Not with thee will the stars confer; and thy dreams are foul with
revelries obscene, not solemn and haunted with the bodements of things
to come! Only I marvelled, while I beheld thee on the Saxon's grave,
what joy such as thou can find in that life above life, which draws
upward the soul of the true Vala."

"The joy," replied the Witch, "the joy which comes from wisdom and
power, higher than you ever won with your spells from the rune or the
star. Wrath gives the venom to the slaver of the clog, and death to
the curse of the Witch. When wilt thou be as wise as the hag thou
despisest? When will all the clouds that beset thee roll away from
thy ken? When thy hopes are all crushed, when thy passions lie dead,
when thy pride is abased, when thou art but a wreck, like the shafts
of this temple, through which the starlight can shine. Then only, thy
soul will see clearly the sense of the runes, and then, thou and I
will meet on the verge of the Black Shoreless Sea!"

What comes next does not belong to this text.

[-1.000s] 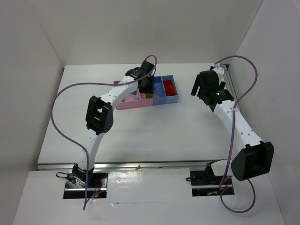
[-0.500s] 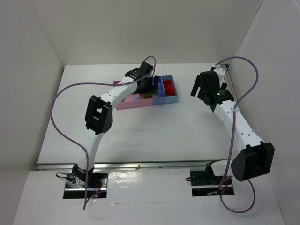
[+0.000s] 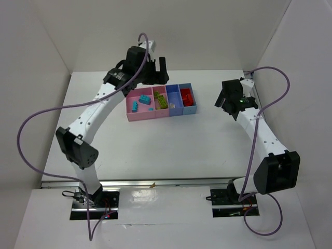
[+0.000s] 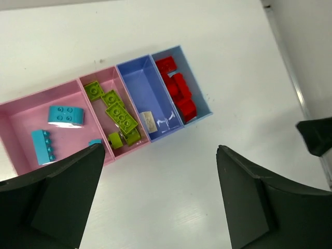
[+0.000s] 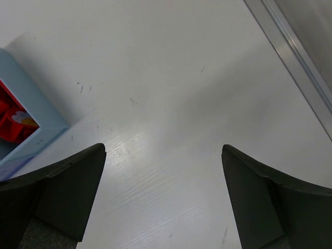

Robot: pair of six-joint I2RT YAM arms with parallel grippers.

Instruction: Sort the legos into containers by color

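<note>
The containers point(image 3: 161, 110) form a joined row at mid-table. In the left wrist view the left pink bin point(image 4: 21, 111) holds cyan legos point(image 4: 65, 114). The second pink bin holds yellow-green legos point(image 4: 119, 115). One beige lego point(image 4: 149, 121) lies in the periwinkle bin point(image 4: 140, 83), and red legos point(image 4: 179, 92) fill the light blue bin point(image 4: 194, 78). My left gripper point(image 3: 157, 72) point(image 4: 160, 150) hangs high above the bins, open and empty. To the right of the bins, my right gripper point(image 3: 226, 98) point(image 5: 163, 150) is open and empty over bare table, with the light blue bin's corner point(image 5: 36, 111) at its left.
White walls enclose the table on the left, back and right. A metal rail point(image 5: 295, 57) runs along the table's right edge near the right gripper. Purple cables point(image 3: 31, 135) loop off both arms.
My left arm has lifted up and back from inside the row of bins, leaving them uncovered, and its jaws now stand wide. The right gripper has shifted slightly right.
</note>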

So, despite all her haughtiness and disdain, did these words startle
the lofty Prophetess, that she remained gazing into space long after
that fearful apparition had vanished, and up from the grass, which
those obscene steps had profaned, sprang the lark carolling.

But ere the sun had dispelled the dews on the forest sward, Hilda had
recovered her wonted calm, and, locked within her own secret chamber,
prepared the seid and the runes for the invocation of the dead.